Austin Irving (born 1984) is an American contemporary artist and photographer.

Life 
Irving was born in New York City in 1984. She is the daughter of film director David Irving and landscape designer Susan Irving. Her paternal grandparents are theater director Jules Irving and the actor Priscilla Pointer. She is the niece of the actor Amy Irving. In 2006, Irving graduated from the Tisch School Of The Arts at NYU with a BFA from the Department of Photography and Imaging.  In 2017, she was the artist-in-residence at the National Centre for Biological Sciences in Bangalore, India.  In 2019, she was an artist-in-residence at the Varda Artist Residency aboard the SS Vallejo, a historic house boat in Sausalito, California.

Career 
Irving works with large format analog photography. She uses a Toyo view camera and shoots on 4x5 Kodak color negative. Her images are presented as large scale photographic prints. Her photographs explore liminality and metageography, anthropocentrism, and the tension between natural and man-made environments. Irving has stated that her photographic practice is motivated by the wish to find relief from the "extreme internal discomfort" of living with body dysmorphic disorder. Irving cites Thomas Demand, Bernd & Hilla Becher, MC Escher, René Magritte, Lynne Cohen, and James Turrell as artists whose work have impacted her practice.

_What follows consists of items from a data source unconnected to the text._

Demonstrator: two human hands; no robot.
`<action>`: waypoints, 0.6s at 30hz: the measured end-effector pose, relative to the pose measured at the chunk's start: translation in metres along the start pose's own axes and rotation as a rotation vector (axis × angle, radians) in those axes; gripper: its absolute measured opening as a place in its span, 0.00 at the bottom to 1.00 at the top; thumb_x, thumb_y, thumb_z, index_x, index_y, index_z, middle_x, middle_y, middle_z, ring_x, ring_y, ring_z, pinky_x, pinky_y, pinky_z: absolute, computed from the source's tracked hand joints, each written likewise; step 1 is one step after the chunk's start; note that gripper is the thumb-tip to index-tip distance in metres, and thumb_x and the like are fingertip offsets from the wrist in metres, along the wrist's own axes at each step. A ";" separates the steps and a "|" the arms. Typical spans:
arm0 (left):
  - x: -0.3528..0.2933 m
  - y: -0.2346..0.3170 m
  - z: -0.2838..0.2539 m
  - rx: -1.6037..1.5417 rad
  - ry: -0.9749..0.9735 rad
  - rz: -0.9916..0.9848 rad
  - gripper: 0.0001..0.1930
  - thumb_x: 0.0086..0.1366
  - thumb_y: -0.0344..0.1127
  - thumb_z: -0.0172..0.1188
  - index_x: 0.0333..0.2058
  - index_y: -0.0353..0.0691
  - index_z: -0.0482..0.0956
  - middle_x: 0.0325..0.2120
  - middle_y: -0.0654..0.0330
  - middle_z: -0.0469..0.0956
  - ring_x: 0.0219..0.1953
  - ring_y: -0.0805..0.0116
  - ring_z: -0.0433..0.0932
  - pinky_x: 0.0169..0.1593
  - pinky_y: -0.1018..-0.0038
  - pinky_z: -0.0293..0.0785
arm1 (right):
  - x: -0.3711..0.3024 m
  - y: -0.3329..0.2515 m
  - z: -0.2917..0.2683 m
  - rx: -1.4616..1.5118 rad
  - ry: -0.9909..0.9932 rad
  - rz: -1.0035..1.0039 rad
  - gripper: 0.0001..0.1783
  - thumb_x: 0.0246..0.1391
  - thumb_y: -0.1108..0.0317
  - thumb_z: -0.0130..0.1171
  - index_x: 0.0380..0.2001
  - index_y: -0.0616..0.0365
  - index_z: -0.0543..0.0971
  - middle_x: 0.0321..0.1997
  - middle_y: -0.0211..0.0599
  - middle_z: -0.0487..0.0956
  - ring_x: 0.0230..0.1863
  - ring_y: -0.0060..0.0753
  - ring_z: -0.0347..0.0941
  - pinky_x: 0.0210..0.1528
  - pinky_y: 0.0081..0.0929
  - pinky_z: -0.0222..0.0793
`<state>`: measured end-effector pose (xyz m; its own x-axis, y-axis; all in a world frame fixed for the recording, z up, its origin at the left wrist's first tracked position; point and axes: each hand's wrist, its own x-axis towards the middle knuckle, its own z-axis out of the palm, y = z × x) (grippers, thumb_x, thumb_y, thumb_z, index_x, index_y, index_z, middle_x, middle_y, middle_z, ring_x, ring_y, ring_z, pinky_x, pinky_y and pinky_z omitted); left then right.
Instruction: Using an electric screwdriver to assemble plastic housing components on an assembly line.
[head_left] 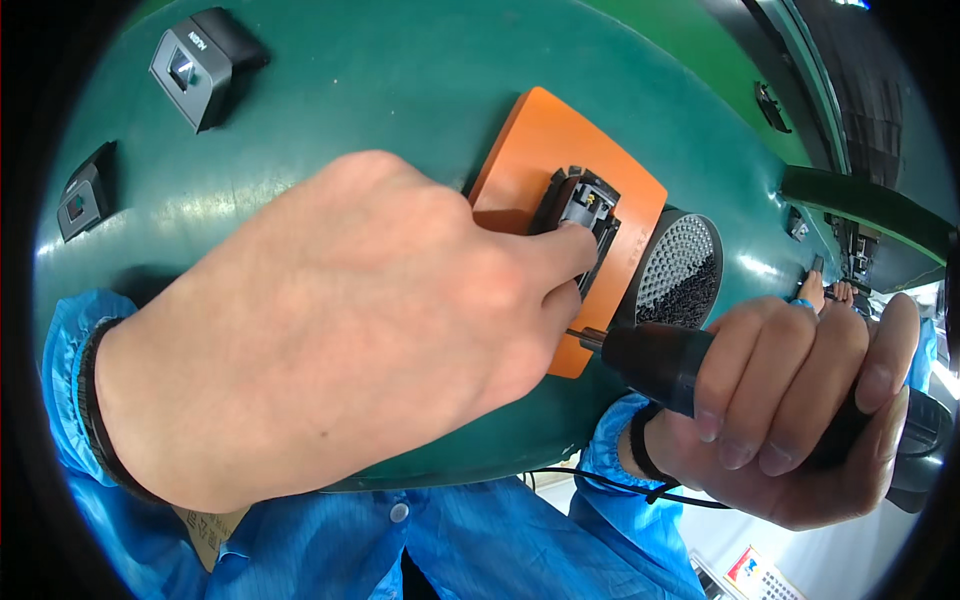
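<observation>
My left hand (400, 290) reaches across the middle with its fingers bent onto a small black plastic housing (592, 203), gripping it. The housing lies on an orange plate (532, 125), and pale and metallic parts show inside it. My thumb and part of the housing are hidden behind the hand. In my right hand (790, 400) is a black electric screwdriver (655, 362), with fingers wrapped round its body. The screwdriver's thin bit points left, close to my left fingers over the orange plate's near edge; its tip is hidden.
Beside the orange plate stands a grey dish (690, 255) with a perforated surface and many small black screws. Two grey-black housings (190, 72) (85, 200) sit at the left of the green table (360, 100). Other people's hands (815, 290) show at the far right. A black cable (600, 478) hangs near my right wrist.
</observation>
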<state>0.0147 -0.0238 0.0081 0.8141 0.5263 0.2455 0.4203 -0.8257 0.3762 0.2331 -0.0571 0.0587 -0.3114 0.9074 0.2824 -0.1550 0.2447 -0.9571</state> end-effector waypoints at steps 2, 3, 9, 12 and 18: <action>0.001 0.000 -0.004 0.056 -0.117 0.025 0.08 0.51 0.29 0.64 0.31 0.35 0.84 0.47 0.57 0.82 0.18 0.71 0.76 0.23 0.74 0.72 | 0.001 0.002 0.003 0.006 0.006 0.014 0.06 0.67 0.66 0.39 0.36 0.55 0.62 0.16 0.34 0.67 0.13 0.27 0.64 0.19 0.28 0.66; 0.002 0.001 -0.005 0.177 -0.090 0.094 0.07 0.51 0.29 0.64 0.31 0.35 0.84 0.47 0.57 0.82 0.17 0.71 0.75 0.22 0.74 0.72 | 0.002 0.004 0.005 0.009 0.015 0.022 0.06 0.67 0.65 0.38 0.36 0.55 0.62 0.16 0.34 0.66 0.13 0.28 0.63 0.19 0.28 0.66; -0.007 0.001 0.017 -0.061 0.108 -0.048 0.07 0.53 0.29 0.64 0.31 0.37 0.84 0.46 0.58 0.82 0.17 0.71 0.75 0.22 0.75 0.72 | 0.002 0.008 0.004 -0.007 0.016 0.016 0.07 0.68 0.67 0.35 0.37 0.56 0.62 0.16 0.34 0.66 0.13 0.28 0.62 0.20 0.29 0.66; -0.007 0.000 0.020 -0.084 0.150 -0.036 0.07 0.54 0.30 0.64 0.32 0.37 0.85 0.46 0.58 0.82 0.17 0.71 0.75 0.22 0.75 0.73 | 0.005 0.006 0.003 -0.043 -0.041 0.041 0.08 0.68 0.68 0.34 0.37 0.57 0.63 0.15 0.33 0.65 0.13 0.27 0.61 0.20 0.28 0.66; 0.007 0.008 -0.013 0.251 -0.259 0.027 0.07 0.54 0.30 0.63 0.32 0.38 0.85 0.46 0.57 0.82 0.17 0.71 0.76 0.23 0.75 0.73 | 0.005 0.006 0.005 -0.083 -0.026 0.031 0.09 0.68 0.69 0.32 0.38 0.57 0.64 0.16 0.33 0.66 0.13 0.27 0.61 0.20 0.28 0.66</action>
<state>0.0181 -0.0237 0.0247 0.8875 0.4607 0.0055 0.4559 -0.8799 0.1339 0.2259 -0.0524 0.0543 -0.3397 0.9060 0.2526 -0.0667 0.2447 -0.9673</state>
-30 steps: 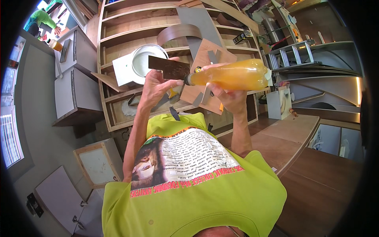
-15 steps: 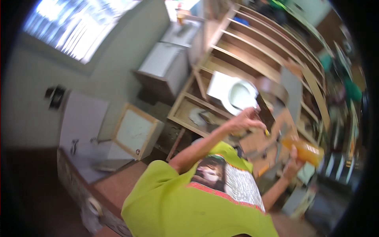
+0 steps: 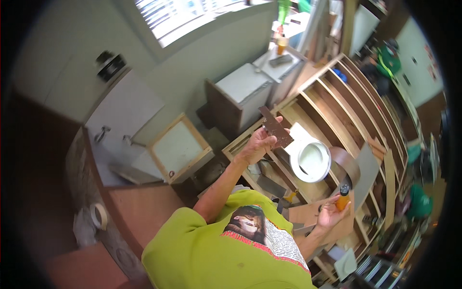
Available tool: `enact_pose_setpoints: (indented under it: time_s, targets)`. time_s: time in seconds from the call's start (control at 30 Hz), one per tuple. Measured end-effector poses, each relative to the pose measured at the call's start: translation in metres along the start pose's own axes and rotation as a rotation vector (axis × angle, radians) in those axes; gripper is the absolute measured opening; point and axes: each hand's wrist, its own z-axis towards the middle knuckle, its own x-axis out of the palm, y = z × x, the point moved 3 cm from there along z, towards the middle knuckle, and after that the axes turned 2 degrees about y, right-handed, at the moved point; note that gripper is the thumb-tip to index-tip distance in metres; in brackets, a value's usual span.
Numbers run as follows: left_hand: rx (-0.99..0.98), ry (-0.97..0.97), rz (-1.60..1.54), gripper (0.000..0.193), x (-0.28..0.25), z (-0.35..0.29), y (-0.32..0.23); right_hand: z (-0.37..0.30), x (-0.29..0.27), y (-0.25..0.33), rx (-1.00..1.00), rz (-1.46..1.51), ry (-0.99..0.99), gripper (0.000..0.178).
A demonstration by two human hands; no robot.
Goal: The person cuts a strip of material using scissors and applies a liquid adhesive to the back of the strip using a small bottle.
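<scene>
My left hand (image 3: 260,143) pinches a flat dark brown piece (image 3: 276,129), shaped like a small spreader with a narrower end, left of a round white tub (image 3: 312,161). Pale, whitish material shows inside the tub, which sits by a white square panel (image 3: 300,136) on the wooden frame. In my right hand (image 3: 332,213) is a small bottle (image 3: 342,198) of orange-amber liquid with a black cap, its top turned up towards me. My fingers wrap its side, right of and nearer than the tub.
A long slatted wooden frame (image 3: 332,91) stretches away to the far right. Beside the tub lie a curled brown strip (image 3: 347,163) and a grey board (image 3: 368,168). White-topped cabinets (image 3: 245,82) stand by the window. A wood-edged panel (image 3: 180,149) is at left. A person in green (image 3: 389,60) is far right.
The view has swung to the right. My left hand has moved from over the tub to its left with the brown piece. The bottle went from lying tilted to its cap facing up.
</scene>
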Motion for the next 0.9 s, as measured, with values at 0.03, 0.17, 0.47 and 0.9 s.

She has been working on a photographic series entitled NOT AN EXIT (2007–present), which showcases real-world optical illusions created from narrow angles in functional hallways and doorways. These photographs have been called Escher-esque, a reference to M. C. Escher.  The debut of this series at Wilding Cran Gallery was reviewed in The LA Times by art critic Leah Ollman.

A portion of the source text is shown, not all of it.